Dorion flees to LA to see Conor and find out if Helen is still alive. Meanwhile, one of the astronauts is murdered and the other astronaut (Sanchez) is missing. Sanchez is dangerous and psychotic, going on a manhunt for Dorion to prevent him from going back in time. Sanchez fears that anything Dorion disrupts might result in Sanchez serving out his 1968 death sentence and ceasing to exist in the future. Inside the government, Wallace contends that Dorion is a fugitive, while Casper and Archie form an unlikely alliance when they discover that the astronauts’ bodies are slowly dying. Dorion is running out of time and Archie’s outlandish plan is his only hope.
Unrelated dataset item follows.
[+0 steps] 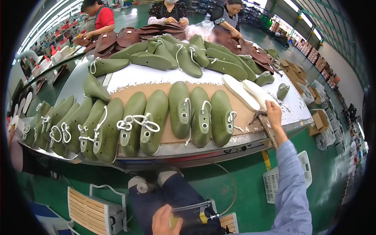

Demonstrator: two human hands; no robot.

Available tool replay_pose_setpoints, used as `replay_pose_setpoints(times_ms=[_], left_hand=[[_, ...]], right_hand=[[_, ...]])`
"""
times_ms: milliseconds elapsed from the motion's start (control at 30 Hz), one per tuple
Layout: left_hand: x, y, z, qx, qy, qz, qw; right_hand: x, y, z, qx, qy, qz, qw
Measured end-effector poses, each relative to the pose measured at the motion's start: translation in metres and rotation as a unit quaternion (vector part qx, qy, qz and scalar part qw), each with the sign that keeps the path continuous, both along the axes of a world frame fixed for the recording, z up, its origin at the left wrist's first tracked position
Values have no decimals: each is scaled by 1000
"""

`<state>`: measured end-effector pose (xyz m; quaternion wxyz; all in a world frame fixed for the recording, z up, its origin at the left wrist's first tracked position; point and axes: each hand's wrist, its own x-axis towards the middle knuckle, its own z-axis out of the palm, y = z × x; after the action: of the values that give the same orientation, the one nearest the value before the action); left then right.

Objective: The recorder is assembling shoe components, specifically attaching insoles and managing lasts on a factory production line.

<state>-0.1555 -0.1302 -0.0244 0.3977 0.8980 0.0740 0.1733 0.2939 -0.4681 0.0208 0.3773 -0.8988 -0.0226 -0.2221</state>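
My right hand reaches over the right part of the table, its fingers closed on the near end of a white insole. A second white insole lies alongside it. Just below that hand rests a hammer, its handle running toward the table's edge beside my wrist. My left hand is low over my lap, fingers curled around something yellowish that I cannot make out. Green shoe lasts with white cords stand in a row along the near edge. More green lasts are heaped behind them.
Brown leather pieces are piled at the table's far side, where three people work. An air hose with a yellow fitting lies by my lap. A slatted chair stands at left, a white basket at right.
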Motion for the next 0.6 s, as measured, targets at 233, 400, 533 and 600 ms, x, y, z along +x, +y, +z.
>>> replay_pose_setpoints(times_ms=[233,400,533,600], left_hand=[[-20,-1,-5,-24,84,81,993],[-21,-3,-7,-55,148,92,983],[-5,-2,-6,-46,165,44,984],[2,-2,-4,-46,171,35,984]], right_hand=[[111,-101,-47,-251,74,-82,962],[145,-126,-39,-122,180,2,976],[135,-118,-23,-248,138,-14,959],[114,-88,-4,-304,124,-21,944]])
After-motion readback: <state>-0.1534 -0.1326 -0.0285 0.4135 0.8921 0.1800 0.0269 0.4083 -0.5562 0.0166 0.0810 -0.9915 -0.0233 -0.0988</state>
In LA, Conor thinks Dorion is a mental case, but an offer of money entices him to accompany Dorion to Helen’s death bed near Palm Springs. With Sanchez in pursuit, Dorion eventually finds a way to re-connect with Conor who seems like something of a lost soul — nihilistic and unhappy — and estranged from his mother. The scene at Helen’s death bed has a profound effect on Conor and Dorion. Conor now realizes that Dorion really is his father while Dorion commits himself to finding Archie and trying to return to his past life in the hope that things might turn out differently for everyone. After dodging an attempt on his life by Sanchez, Dorion discovers that Sanchez had a hidden agenda in the secret moon mission and Wallace will stop at nothing — even killing Casper — to keep details of Archie’s secret moon mission from ever going public.
ACT III
Dorion and Conor race against time and their pursuers, as they find Archie’s facility in the Nevada desert where they endure a final showdown with Sanchez and Wallace. The dramatic payoffs include: (1) Sanchez’s death inside an exploding rocket, (2) Wallace meeting his untimely demise with an ironic twist, (3) Conor reluctantly parting with his father, despite wanting him to stay, and (4) Dorion blasting off into space in a nick of time and returning to 1968. In the end, Dorion learns that life should be lived to its fullest and never taken for granted, and that his family is more important than reaching the moon — even if maybe he already went to the moon anyway.